What a $5 million Super Bowl ad can buy you in digital media (tl;dr: a lot)


Every year, marketing pundit-types ask themselves the question: “Is the Super Bowl worth it?” And when the price tag is $5 million for 30-seconds of airtime, it’s a pretty good question — especially when you begin wondering what you can get for that money in digital.

Turns out, a lot. On social media and on websites, $5 million can cover, in some cases, your entire budget for the year. We asked ad buyers and platforms what $5 million could get us in lieu of a 30-second TV spot.

One caveat: You may be able to buy more media online, but for every sponsored moment and promoted pin, you’re competing against all the other digital media noise out there. Despite the crazy price tag, it can be argued that in the age of digital, the Super Bowl is actually worth more since it’s one time people can definitively say that their ad was watched.

Be that as it may, here’s what else you could have banged for that same buck.

(See our previous tallies here, here and here.)

Snapchat lenses for a week
At $700,000 a day, you could get up to a week’s worth of Snapchat’s sponsored lenses. The photo-sharing platform charges at a minimum 2 cents-a-view on video ads on Discover, so at a $20 CPM, that’s 250 million impressions.

Over a billion Facebook impressions
According to Laundry Service, at the lowest possible cost-per-view (1 cent) and a $3 per thousand impressions, you could buy 500 million Facebook video views and 1.6 billion impressions. Mobile app install ads cost an average 32-cents cost-per-click on Facebook. At those rates, you could buy 15 million clicks.

Reach every Twitter user 10 times over
Laundry Service’s CEO Jason Stein estimated that you could buy 10 promoted moments, meaning that you could potentially reach every Twitter user 10 times with 3 billion impressions.

What you could potentially put on a New York Times homepage takeover

Take over NYTimes.com for more than two weeks
Ad buyers say it costs about $300,000 to take over the homepage of the New York Times’ website for a day. For $5 million, you’d get 16 days of whatever content you want, maybe even Barney and a dumpster fire. You’d reach roughly half of its 70.3 million monthly uniques, per comScore.

2.63 billion display ad impressions
Display ads currently sell for $1.90 per thousand impressions (CPM) in the U.S., according to email marketing company Monetize Pro. So $5 million would get you 2.63 billion impressions.
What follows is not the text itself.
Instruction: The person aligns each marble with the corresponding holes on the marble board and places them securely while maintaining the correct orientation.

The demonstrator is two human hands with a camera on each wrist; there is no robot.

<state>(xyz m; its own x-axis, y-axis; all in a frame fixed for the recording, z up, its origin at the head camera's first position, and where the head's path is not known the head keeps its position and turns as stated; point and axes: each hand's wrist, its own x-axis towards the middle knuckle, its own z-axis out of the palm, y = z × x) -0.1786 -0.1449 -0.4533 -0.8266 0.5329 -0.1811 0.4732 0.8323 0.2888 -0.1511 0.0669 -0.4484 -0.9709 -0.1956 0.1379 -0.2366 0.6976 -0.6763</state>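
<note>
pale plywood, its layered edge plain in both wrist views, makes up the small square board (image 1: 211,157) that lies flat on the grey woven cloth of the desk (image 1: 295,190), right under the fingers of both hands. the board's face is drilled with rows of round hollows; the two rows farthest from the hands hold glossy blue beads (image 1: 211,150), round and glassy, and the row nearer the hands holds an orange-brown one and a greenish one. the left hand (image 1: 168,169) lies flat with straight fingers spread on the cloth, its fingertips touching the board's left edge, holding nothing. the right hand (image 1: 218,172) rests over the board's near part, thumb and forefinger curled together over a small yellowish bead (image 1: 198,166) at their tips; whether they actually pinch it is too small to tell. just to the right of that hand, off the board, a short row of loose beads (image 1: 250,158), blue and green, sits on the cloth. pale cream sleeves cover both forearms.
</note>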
166 million impressions on Pinterest
At about $30 per thousand impressions, according to ad buyers, you could get 166 million impressions on Pinterest.


2.5 billion Instagram impressions
At a 2-cents-per-view, you could get 250 million views on Instagram. But if you look at the average CPM on Instagram, which is $2, you’ve got yourself 2.5 billion impressions.

A sponsored tweet from a high-profile celebrity or athlete every week for an entire year, including a license to use the content from that post across other social mediums. But you could also get partnership deals with NBA stars like Russell Westbrook, Draymond Green or Anthony Davis, according to Stein.

Five custom emojis on Twitter
Custom emojis on Twitter created for big advertisers like Coke, Spotify and Dove, cost about $1 million, according to buyers. So you could get five of those for the price of a Super Bowl ad. Unfortunately though, Twitter is guaranteeing some sort of exclusivity — so Anheuser-Busch, for example, will be the only alcohol brand to have custom emojis Sunday.

A year’s worth of content for a small brand
Global media network Cycle could produce 20 videos between 60 and 90 seconds; 50 short, 15 second videos; 50 microvideos like Vines or GIFs; 500 photos that could reach potentially 1 billion impressions. (Cycle would also throw in distribution of that content and a measurement study to see how well the content did.)

An agency
One media executive said that for $5 million, he would be able to add about 40 junior staffers to a brand’s account.